Doug Clifford writes: Re. Kim Lockwood (25 June, comments) who wrote:

I assume your sole subscriber has noticed the plug at the top of each day’s email for “ABC Fora”, the website that links listeners and viewers to Aunty’s, er, forums. After Fairfax’s Don Churchill recently wrote about the amalgamation of “bureaux”, we now have this god-awful homage to Latin plurals from our premier broadcaster.
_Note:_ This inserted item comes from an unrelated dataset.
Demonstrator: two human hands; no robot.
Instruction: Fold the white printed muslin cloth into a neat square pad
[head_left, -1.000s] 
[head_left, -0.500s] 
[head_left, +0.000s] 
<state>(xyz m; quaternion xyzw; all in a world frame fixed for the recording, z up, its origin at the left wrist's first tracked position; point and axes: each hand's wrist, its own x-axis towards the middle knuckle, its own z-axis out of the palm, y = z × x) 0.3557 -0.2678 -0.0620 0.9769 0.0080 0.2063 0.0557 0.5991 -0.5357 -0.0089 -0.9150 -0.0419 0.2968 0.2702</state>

Will the ABC now treat us to aquaria, photo alba, condominia, fulcra, rostra, vacua and the like? How about the other Latin borrowings? Will we be served corneae, retinae and, yes! echidnae? We could go on: agapanthi, hibisci, uteri … Oh, the stigmae, Aunty, the stigmae.

Except that the plural for stigma is stigmata, a (ancient) Greek, not Latin word! Incidentally’ retinae, corneae and uteri are legitimate plurals used by the medical profession. (I am a doctor).